Find the lines holding the string "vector" in the data, then copy all of them.

Recorded data |
--------------------
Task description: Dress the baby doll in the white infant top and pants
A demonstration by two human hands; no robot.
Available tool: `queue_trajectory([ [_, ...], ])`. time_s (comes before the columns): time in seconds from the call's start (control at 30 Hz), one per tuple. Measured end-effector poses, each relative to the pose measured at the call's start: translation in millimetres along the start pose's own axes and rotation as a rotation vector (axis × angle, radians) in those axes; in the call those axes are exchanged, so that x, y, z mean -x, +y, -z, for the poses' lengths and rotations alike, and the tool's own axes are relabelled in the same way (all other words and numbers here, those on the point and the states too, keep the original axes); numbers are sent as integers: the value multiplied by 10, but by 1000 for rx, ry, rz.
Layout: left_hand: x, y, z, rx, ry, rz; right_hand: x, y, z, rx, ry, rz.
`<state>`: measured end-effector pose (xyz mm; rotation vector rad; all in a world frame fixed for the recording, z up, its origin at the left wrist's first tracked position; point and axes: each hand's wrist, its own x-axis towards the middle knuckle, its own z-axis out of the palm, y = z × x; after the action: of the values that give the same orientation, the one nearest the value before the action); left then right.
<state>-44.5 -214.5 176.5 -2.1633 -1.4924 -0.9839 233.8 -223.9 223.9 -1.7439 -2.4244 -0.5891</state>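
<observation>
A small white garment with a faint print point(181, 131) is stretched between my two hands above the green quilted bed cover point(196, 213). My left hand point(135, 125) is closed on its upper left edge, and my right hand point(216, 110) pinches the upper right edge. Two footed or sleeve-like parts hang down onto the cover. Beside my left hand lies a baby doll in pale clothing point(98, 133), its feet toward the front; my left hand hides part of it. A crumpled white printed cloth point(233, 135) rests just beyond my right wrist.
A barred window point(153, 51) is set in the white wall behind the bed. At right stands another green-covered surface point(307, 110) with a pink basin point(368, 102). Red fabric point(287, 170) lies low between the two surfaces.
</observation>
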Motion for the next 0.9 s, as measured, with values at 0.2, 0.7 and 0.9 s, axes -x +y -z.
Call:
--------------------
Answer to this problem |
Available tool: `queue_trajectory([ [_, ...], ])`. time_s (comes before the columns): time in seconds from the call's start (control at 30 Hz), one per tuple. Measured end-effector poses, each relative to the pose measured at the call's start: translation in millimetres along the start pose's own axes and rotation as a rotation vector (axis × angle, radians) in those axes; in the call those axes are exchanged, so that x, y, z mean -x, +y, -z, for the poses' lengths and rotations alike, and the tool's own axes are relabelled in the same way (all other words and numbers here, those on the point and the states too, keep the original axes); numbers are sent as integers: the value multiplied by 10, but by 1000 for rx, ry, rz.
`<state>`: measured end-effector pose (xyz mm; rotation vector rad; all in a world frame fixed for the recording, z up, its origin at the left wrist's first tracked position; point and axes: each hand's wrist, its own x-axis towards the middle knuckle, its own z-axis out of the palm, y = z × x; after the action: of the values that give the same orientation, the one nearest the value before the action); left then right.

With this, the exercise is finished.